YES Prep Northbrook High School junior Gabriela Rodriguez couldn’t hold back tears Monday as Spring Branch Independent School District trustees voted to close five campuses next year.

Gabriela and her classmates have been tense for weeks, knowing this could be the final school year her campus is open. They’ve stressed over Spring Branch’s plan to slash $35 million from the district’s budget, in part by shuttering several schools on the district’s north side.

Now, with the school’s fate sealed, Gabriela pledges to make her last semester at YES Prep Northbrook her best one yet.

“We feel loved, we feel cared for here. … We’re a big family,” Gabriela said. “I’m just gonna have to start over. … But one thing I’m not gonna find again is this community.”

The 6-1 vote Monday to close five campuses — Treasure Forest Elementary School, the Panda Path School, KIPP Courage at Landrum Middle School, YES Prep Northbrook Middle School and YES Prep Northbrook High School — marked the bitter conclusion to weeks of pushback from community members. 

Many families with children at the schools, each of which serve a student population that’s over 90 percent Hispanic and 80 percent economically disadvantaged, have argued the closures are disproportionately hurting underserved families in a district with many affluent neighborhoods. 

YES Prep Northbrook High School junior Gabriela Rodriguez hugs her aunt, Claudio Betancourt, after the Spring Branch Independent School District board voted to close the campus Monday at the Duncan F. Klussmann Education Center Auditorium in Houston. (Antranik Tavitian / Houston Landing)

“I’m angry, I’m hurt, I’m sad,” said Nicole Marino, who has a son in eighth grade attending KIPP Courage at Landrum and another that graduated from YES Prep Northbrook. “They chose the path of least resistance. We don’t have anybody who represents us on that board.” 

District officials, meanwhile, have blamed the state Legislature for failing to designate more funding for public schools in recent years, putting them in the difficult position of cutting costs as inflation quickly rose. 

“This financial crisis is not about our actions or actions that the district has or hasn’t taken, but rather the failure of the state leadership to fully fund education in our community,” said Trustee Minda Caesar, the only board member to vote against the closures.

Board trustee Minda Caesar argues in opposition of closing Treasure Forest Elementary School during a Spring Branch ISD school board meeting Monday at the Duncan F. Klussmann Education Center Auditorium. (Antranik Tavitian / Houston Landing)

Spring Branch Superintendent Jennifer Blaine has addressed the community’s inequity concerns by assuring families the cuts revealed so far are only the beginning, with every corner of the district impacted in coming months. To serve all students in the district, “sometimes that means we have to cut programs that impact smaller numbers of kids,” Blaine said. Roughly 2,100 students are impacted by the closures.

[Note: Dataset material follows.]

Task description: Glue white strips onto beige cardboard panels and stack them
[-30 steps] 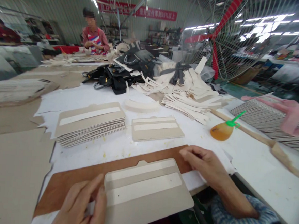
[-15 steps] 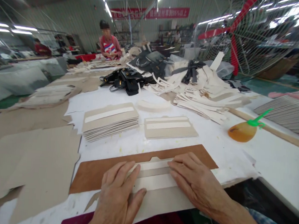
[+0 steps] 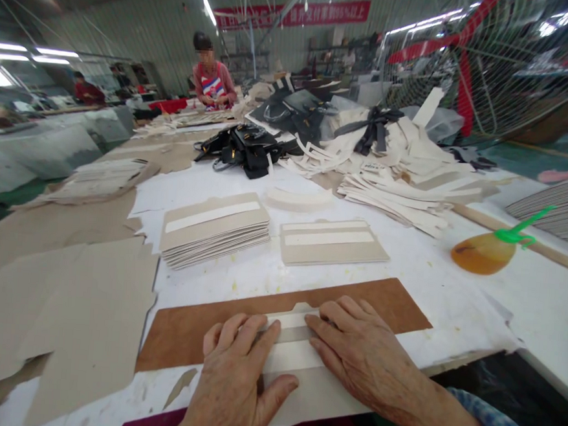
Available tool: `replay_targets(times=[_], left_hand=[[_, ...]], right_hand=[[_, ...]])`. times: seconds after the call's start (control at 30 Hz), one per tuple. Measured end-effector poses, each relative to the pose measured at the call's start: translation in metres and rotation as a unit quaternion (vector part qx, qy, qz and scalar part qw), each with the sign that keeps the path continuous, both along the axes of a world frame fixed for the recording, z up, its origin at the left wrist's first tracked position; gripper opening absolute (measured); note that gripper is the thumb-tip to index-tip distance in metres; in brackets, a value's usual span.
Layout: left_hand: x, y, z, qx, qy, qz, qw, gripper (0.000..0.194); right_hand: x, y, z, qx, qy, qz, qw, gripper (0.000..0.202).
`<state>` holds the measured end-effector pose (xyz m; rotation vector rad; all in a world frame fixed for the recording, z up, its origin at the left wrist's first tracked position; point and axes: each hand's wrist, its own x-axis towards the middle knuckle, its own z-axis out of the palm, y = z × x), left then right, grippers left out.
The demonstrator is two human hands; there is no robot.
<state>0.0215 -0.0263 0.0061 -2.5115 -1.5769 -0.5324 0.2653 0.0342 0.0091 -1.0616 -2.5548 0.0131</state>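
Note:
A beige panel (image 3: 320, 389) with white strips across it lies at the table's front edge, partly over a brown board (image 3: 182, 336). My left hand (image 3: 241, 372) rests on the panel's left part, fingers stretched and thumb apart. On the right part, my right hand (image 3: 359, 348) lies with its fingers extended, the fingertips on the upper white strip (image 3: 293, 319). Both hands press flat and hold nothing between the fingers. Beyond the board sit a stack of similar panels (image 3: 215, 224) and a lower pile of panels (image 3: 335, 242).
A bottle of amber liquid with a green nozzle (image 3: 483, 253) lies to the right. Large beige sheets (image 3: 92, 316) cover the left side. Black bag pieces (image 3: 249, 149) and pale strips (image 3: 397, 195) are heaped farther back. A person (image 3: 213, 81) works at the far end.
My hands have moved closer together on the panel, the right one shifting left. The view has turned slightly, so the surroundings appear farther right.

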Motion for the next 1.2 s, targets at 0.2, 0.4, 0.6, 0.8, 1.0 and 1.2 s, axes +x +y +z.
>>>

In recent weeks, Spring Branch trustees have approved a list of cuts to the district’s roughly $387 million operating budget. As a result, families will see pre-kindergarten tuition increases, higher teacher-to-student ratios and a pause on bond programs, in addition to school closures.

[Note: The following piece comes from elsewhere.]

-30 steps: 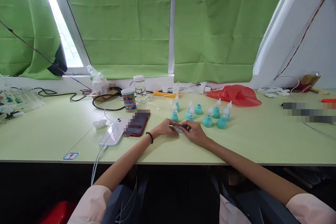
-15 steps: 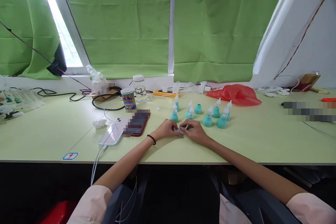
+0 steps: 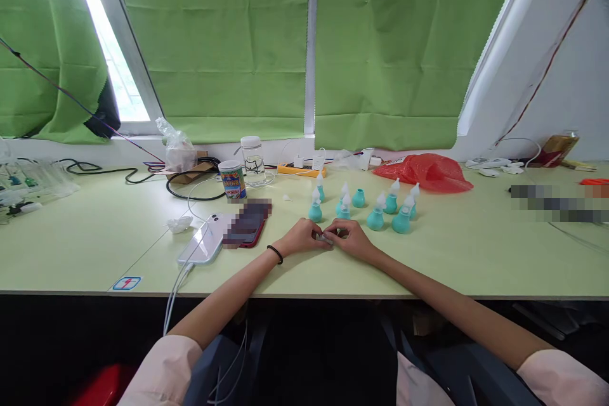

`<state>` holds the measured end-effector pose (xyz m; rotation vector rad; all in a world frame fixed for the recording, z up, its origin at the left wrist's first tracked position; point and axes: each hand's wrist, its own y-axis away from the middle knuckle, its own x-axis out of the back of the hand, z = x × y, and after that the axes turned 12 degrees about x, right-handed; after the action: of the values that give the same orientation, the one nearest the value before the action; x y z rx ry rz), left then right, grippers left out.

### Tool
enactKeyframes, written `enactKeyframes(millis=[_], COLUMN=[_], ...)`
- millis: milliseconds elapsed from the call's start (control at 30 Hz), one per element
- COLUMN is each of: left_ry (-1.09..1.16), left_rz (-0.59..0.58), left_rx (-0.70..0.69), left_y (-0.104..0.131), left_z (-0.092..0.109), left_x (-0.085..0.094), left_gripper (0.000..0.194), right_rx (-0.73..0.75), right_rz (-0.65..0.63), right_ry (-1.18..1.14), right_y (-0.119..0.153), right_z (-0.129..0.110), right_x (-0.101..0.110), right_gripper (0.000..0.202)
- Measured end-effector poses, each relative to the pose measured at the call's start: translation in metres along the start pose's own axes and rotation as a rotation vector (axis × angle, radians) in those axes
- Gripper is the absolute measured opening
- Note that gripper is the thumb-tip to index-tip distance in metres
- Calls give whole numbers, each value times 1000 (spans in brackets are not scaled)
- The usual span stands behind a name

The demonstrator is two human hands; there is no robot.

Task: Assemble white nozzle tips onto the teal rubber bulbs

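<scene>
My left hand (image 3: 303, 236) and my right hand (image 3: 351, 239) meet fingertip to fingertip just above the table. Between them is a small whitish, clear piece (image 3: 324, 239), mostly covered by the fingers, which both hands pinch. Behind the hands stand several teal bulbs with clear pointed tips, among them one at the left (image 3: 314, 208) and one at the right (image 3: 402, 219). A teal bulb without a tip (image 3: 358, 198) stands at the back of the group. A tiny white piece (image 3: 286, 198) lies to the left of them.
Left of my hands lie a white phone (image 3: 202, 244), a dark red-edged phone (image 3: 257, 228) and crumpled plastic (image 3: 179, 224). Farther back stand a patterned can (image 3: 233, 181), a clear jar (image 3: 254, 162) and an orange power strip (image 3: 297, 170). A red plastic bag (image 3: 423, 172) lies behind the bulbs.
The fingertips of both hands have come slightly closer together, and less of the small clear piece shows between them. The bulbs stand as before.
</scene>
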<state>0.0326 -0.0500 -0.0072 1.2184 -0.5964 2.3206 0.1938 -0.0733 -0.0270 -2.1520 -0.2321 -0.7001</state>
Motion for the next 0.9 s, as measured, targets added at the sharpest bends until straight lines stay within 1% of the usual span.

To date, the board has only approved measures that total roughly $11.1 million, less than a third of its $35 million goal. Trustees have yet to unveil details on future cuts.

The school closure vote ends a 12-year partnership between Spring Branch and two of the region’s largest charter school operators, KIPP Public Schools and YES Prep Public Schools. The programs, which operated inside existing Spring Branch campuses, were routinely cited by supporters as an example of how traditional public schools and charter networks could team up to support students from lower-income backgrounds.

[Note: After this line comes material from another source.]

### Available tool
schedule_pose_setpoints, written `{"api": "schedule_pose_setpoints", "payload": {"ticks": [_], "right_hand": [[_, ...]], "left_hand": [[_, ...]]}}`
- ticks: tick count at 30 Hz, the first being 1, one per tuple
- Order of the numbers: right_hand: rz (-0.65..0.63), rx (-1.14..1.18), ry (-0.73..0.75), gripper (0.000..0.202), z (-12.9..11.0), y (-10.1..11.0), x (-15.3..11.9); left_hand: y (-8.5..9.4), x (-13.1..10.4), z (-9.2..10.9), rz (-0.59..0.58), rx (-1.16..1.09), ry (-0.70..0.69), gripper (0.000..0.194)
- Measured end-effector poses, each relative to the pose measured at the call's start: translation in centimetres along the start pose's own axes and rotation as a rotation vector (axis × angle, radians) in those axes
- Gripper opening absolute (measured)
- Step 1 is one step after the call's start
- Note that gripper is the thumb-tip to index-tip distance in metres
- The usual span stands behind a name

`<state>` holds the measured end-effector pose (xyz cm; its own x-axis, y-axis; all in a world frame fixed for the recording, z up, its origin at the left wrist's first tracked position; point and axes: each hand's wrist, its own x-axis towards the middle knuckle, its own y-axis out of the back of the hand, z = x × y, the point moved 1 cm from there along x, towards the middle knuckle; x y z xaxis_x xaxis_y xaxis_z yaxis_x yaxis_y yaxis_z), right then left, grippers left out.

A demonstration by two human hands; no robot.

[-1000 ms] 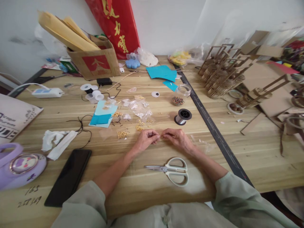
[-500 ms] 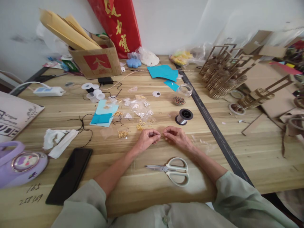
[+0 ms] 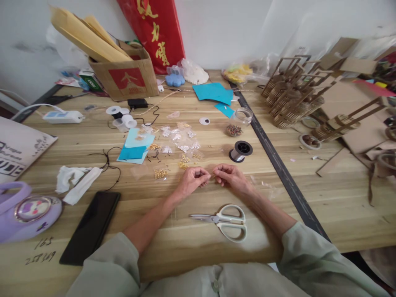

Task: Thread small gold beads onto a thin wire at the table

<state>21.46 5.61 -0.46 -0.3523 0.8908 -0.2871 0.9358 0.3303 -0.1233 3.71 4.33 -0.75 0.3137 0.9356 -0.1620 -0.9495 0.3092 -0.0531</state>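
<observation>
My left hand (image 3: 195, 181) and my right hand (image 3: 229, 178) are both closed in a pinch, fingertips almost meeting over the middle of the table. What they pinch is too small to make out; a faint yellowish speck shows between them. Scissors (image 3: 218, 219) with pale handles lie below my hands, blades toward the left. A black spool (image 3: 240, 152) wound with thin clear or silvery line stands beyond my right hand. Piles of small gold beads (image 3: 161, 173) lie left of my left hand, with silvery pieces on clear bags (image 3: 183, 142) farther back.
A black phone (image 3: 90, 227), white tissue (image 3: 81, 193) and a purple bag-like item (image 3: 29, 212) are at the left. Blue cards (image 3: 134, 152) lie beyond the beads. A glass jar (image 3: 243, 117), a dish of dark beads (image 3: 234, 130) and bamboo baskets (image 3: 286, 101) stand at the right.
My hands stay almost in place, fingertips slightly farther apart, with the right-hand fingers shifted a little. The view has moved very slightly; the table things lie as before.
</observation>
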Motion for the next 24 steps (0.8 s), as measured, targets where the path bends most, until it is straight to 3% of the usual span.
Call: {"api": "schedule_pose_setpoints", "payload": {"ticks": [24], "right_hand": [[-0.062,0.047,-0.020,0.026,-0.70,0.06,-0.23]], "left_hand": [[0.05,0.34,-0.76,0.006,0.001,-0.011,0.022]]}}
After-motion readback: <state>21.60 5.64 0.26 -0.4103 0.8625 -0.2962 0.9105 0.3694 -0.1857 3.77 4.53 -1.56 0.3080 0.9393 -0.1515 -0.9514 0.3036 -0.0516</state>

Spring Branch parent Stella Sanchez, who attended Landrum Middle and Northbrook High as a child, said campus leaders at YES Prep Northbrook helped her freshman son map out his next four years and advise him on college possibilities. Now, she’s not sure what comes next.

Spring Branch ISD Superintendent Jennifer Blaine, at left, and Board President Chris Earnest write notes during the district’s board meeting Monday at the Duncan F. Klussmann Education Center Auditorium in Houston. (Antranik Tavitian / Houston Landing)

“All those students, kids from Treasure Forest, Northbrook, Landrum, they’re all Hispanics, just like me,” Sanchez said. “It’s not fair. Not fair at all.”

Spring Branch officials said they will expand enrollment at two other district charter campuses, Westchester Academy for International Studies and Cornerstone Academy, though they won’t be able to accommodate every student. 

For María Sofía Prisciliano and her oldest daughter, Gissela Flores, the closure of the Panda Path School marks the end of a vital fixture of their family and neighborhood. Each of Prisciliano’s five children went to the school, and Flores began teaching several years ago in the same classroom she attended as a child. 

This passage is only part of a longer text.